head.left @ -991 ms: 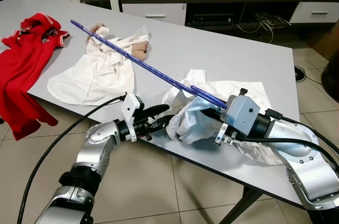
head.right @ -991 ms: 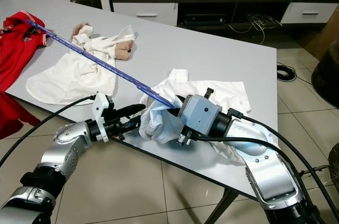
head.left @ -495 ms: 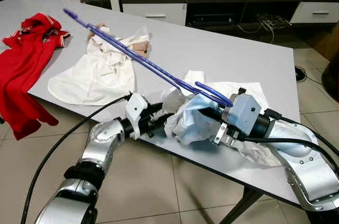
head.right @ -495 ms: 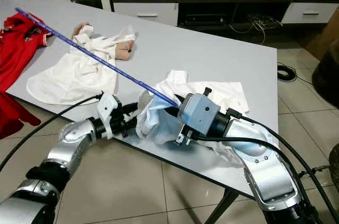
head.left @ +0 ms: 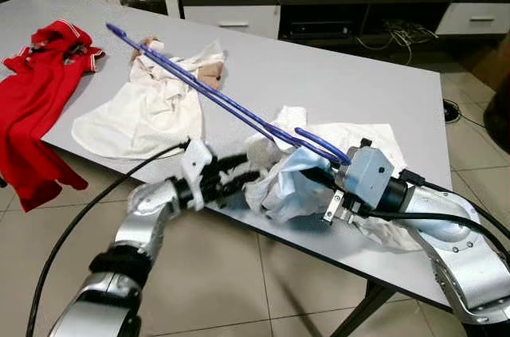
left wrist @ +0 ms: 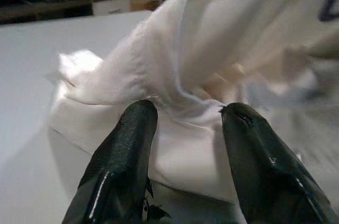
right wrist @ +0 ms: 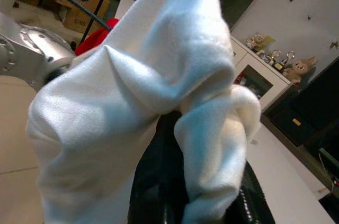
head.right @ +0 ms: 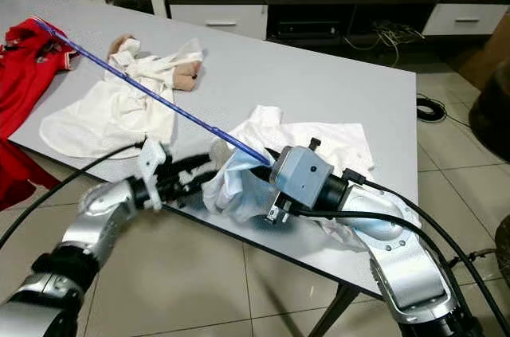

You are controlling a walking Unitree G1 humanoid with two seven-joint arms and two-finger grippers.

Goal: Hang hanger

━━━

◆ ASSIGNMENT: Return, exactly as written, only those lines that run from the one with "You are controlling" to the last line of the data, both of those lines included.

◆ YOUR SOLUTION:
You are controlling a walking Unitree G1 humanoid with two seven-joint arms and two-finger grippers.

Goal: Hang hanger

Besides the given answer, there is nothing more to add.